Semangat Hari Perkebunan ke-60 berupaya memperkuat peranan sektor perkebunan terhadap ekonomi bangsa. Pembangunan SDM menjadi salah satu kunci supaya sektor perkebunan tidak tertinggal.
Sektor perkebunan telah membuktikan sebagai kontributor utama perekonomian dan pembangunan Indonesia. Ini terbukti dari sumbangan sektor perkebunan sebesar Rp 429 triliun terhadap Produk Domestik Bruto (PDB) nasional, melebihi sektor minyak dan gas (migas). Pernyataan ini diungkapkan dalam Pembukaan Peringatan Hari Perkebunan ke-60 Tahun 2017, yang berlangsung di Kampus Institut Pertanian Stiper (Instiper) Yogyakarta, Sabtu, 9 Desember 2017.
Kampus Instiper Yogyakarta terasa istimewa selama tiga hari lantaran menjadi tempat peringatan Hari Perkebunan ke-60. Purwadi, Rektor Instiper menyebutkan Instiper dipilih menjadi tempat peringatan Hari Perkebuna berdasarkan penugasan Dirjen Perkebunan, Bambang. Hari Perkebunan 10 Desember ditetapkan tahun 2008 lalu deklarasi di Instiper juga. Ulangtahun pertama diselenggarakan Instiper juga.
“Dan perayaan ke-60 Hari Perkebunan tepat sepuluh tahun setelah deklarasi rupanya Instiper dipercaya dan ditugaskan menjadi tempat terselenggaranya hari perkebunan,” ujarnya.
Dalam kata sambutannya, Dirjen Perkebunan Kementerian Pertanian (Kementan) Bambang menyebutkan Hari Perkebunan tahun ini juga dimaknai untuk membangkitkan kesadaran bersama membangun sektor perkebunan. Untuk itu, dibutuhkan sumber daya manusia (SDM) yang handal.
“Instiper dijadikan gerbang utama untuk mengawal SDM perkebunan nusantara,” ujar Bambang.
Menurutnya, perkebunan memberikan peran yang sangat penting bagi fundamental ekonomi bangsa Indonesia. “Dalam kondisi yang belum terurus dengan baik, perkebunan dapat memberikan kontribusi besar terhadap penerimaan Negara,” terangnya.
Meskipun, diakuinya, sumbangan terbesar berasal dari kelapa sawit yang mencapai Rp 260 triliun. Peringatan Hari Perkebunan tahun ini juga ingin meningkatkan daya saing perkebunan nasional, ditengah rendahnya produktivitas.

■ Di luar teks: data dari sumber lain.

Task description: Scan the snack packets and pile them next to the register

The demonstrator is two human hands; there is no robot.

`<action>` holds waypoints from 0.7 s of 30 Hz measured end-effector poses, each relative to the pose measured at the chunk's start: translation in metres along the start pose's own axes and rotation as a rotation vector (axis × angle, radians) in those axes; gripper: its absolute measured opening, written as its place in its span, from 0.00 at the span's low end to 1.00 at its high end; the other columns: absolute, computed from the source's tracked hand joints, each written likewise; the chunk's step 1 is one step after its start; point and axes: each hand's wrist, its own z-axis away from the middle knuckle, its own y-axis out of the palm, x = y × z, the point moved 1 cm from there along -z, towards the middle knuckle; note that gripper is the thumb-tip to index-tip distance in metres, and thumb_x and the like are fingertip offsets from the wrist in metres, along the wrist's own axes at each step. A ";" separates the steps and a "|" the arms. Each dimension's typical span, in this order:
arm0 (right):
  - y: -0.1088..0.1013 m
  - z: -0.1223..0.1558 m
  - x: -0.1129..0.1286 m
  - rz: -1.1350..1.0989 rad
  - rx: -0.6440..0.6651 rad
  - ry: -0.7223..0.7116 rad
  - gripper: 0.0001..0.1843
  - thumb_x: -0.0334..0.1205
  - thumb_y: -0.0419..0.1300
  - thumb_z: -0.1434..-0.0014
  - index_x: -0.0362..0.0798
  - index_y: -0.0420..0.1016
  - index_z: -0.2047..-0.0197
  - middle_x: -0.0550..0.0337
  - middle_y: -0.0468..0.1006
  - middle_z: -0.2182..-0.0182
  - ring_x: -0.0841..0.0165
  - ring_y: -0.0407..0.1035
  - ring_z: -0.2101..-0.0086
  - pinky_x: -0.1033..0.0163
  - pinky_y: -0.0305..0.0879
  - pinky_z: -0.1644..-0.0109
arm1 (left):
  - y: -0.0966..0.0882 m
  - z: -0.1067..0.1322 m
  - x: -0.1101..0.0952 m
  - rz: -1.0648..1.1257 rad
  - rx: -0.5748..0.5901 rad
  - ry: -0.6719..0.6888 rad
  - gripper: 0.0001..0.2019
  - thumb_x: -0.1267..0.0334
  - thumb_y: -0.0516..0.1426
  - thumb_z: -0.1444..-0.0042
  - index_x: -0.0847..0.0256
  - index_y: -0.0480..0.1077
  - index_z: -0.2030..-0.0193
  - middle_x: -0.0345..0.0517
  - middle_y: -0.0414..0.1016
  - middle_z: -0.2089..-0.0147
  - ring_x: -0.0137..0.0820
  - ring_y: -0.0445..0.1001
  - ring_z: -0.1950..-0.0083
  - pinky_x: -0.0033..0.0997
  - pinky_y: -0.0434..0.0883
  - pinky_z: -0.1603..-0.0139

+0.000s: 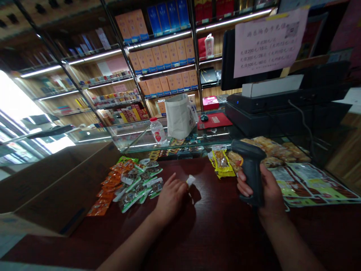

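Note:
My right hand (265, 190) grips the handle of a dark barcode scanner (249, 160), its head pointing left over a dark red counter (214, 226). My left hand (170, 195) rests on the counter and pinches a small white packet (190, 180) at its fingertips. Just left of that hand lies a pile of green and orange snack packets (131, 180). Yellow snack packets (221, 162) lie ahead of the scanner.
A brown cardboard box (56, 184) stands at the left. A white bag (179, 116) and a small bottle (158, 131) sit on the glass counter behind. A black register (282, 105) with a pink notice is at right, above more packaged goods (310, 180).

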 end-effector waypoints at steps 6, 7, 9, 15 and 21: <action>-0.003 -0.001 -0.003 -0.022 0.008 0.018 0.19 0.55 0.63 0.44 0.46 0.78 0.66 0.60 0.73 0.76 0.76 0.61 0.85 0.71 0.60 0.84 | 0.011 0.007 0.007 0.130 0.131 -0.292 0.21 0.59 0.59 0.43 0.59 0.69 0.43 0.56 0.71 0.41 0.45 0.68 0.40 0.43 0.64 0.39; -0.003 -0.001 -0.003 -0.022 0.004 0.021 0.19 0.55 0.63 0.43 0.46 0.79 0.65 0.60 0.73 0.76 0.75 0.61 0.85 0.71 0.60 0.84 | 0.009 0.007 0.012 0.128 0.204 -0.331 0.22 0.56 0.61 0.46 0.60 0.70 0.45 0.57 0.72 0.43 0.46 0.69 0.42 0.43 0.65 0.42; -0.002 -0.001 -0.004 -0.022 -0.014 0.011 0.19 0.55 0.63 0.43 0.45 0.79 0.64 0.60 0.73 0.76 0.76 0.60 0.85 0.71 0.60 0.84 | 0.003 0.007 0.019 0.134 0.363 -0.310 0.20 0.51 0.63 0.50 0.61 0.74 0.54 0.55 0.75 0.51 0.45 0.71 0.48 0.40 0.67 0.48; 0.001 -0.001 -0.009 0.007 -0.017 0.008 0.19 0.54 0.62 0.43 0.44 0.80 0.62 0.59 0.73 0.76 0.77 0.61 0.85 0.71 0.60 0.82 | 0.003 0.000 0.008 0.234 0.399 -0.306 0.15 0.53 0.63 0.51 0.59 0.69 0.61 0.49 0.75 0.58 0.39 0.72 0.58 0.32 0.64 0.60; 0.002 -0.002 -0.018 0.050 -0.031 0.059 0.19 0.55 0.62 0.42 0.46 0.80 0.63 0.60 0.74 0.76 0.77 0.60 0.85 0.71 0.60 0.82 | 0.034 -0.019 0.019 0.658 0.047 -0.492 0.14 0.49 0.56 0.45 0.58 0.62 0.62 0.43 0.72 0.65 0.34 0.72 0.64 0.31 0.65 0.65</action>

Dia menyebutkan, produktivitas kelapa sawit rata-rata nasional baru sekitar 2 ton/hektar, padahal perusahaan sudah mencapai 8-10 ton/hektar. Hal itu sama halnya yang dialami oleh tanaman kakao, kopi dan kelapa. Industri membutuhkan banyak kelapa, akan tetapi, produksinya terus menurun.
“Hari Perkebunan dapat dijadikan komunikasi dan diskusi membahas berbagai permasalahan tentang komoditas perkebunan. Baik itu pada perkebunan besar, perkebunan negara dan perkebunan rakyat untuk meningkatkan daya saingnya dalam mengawal kemajuan ekonomi nasional,” jelasnya.
Dia mengatakan, perkebuan dalam bahaya. “Kalau kita tidak sadar akan hal itu. Indonesia menjadi Negara penghasil pangan dan energi terbarukan paling produktif dan efisien di dunia. Banyak Negara lain tidak menghendaki kejayaan perkebunan Indonesia. Untuk itu, kita harus siap mengawal perkebunan Indonesia agar bebas dari tekanan luar negeri,” ungkap Bambang.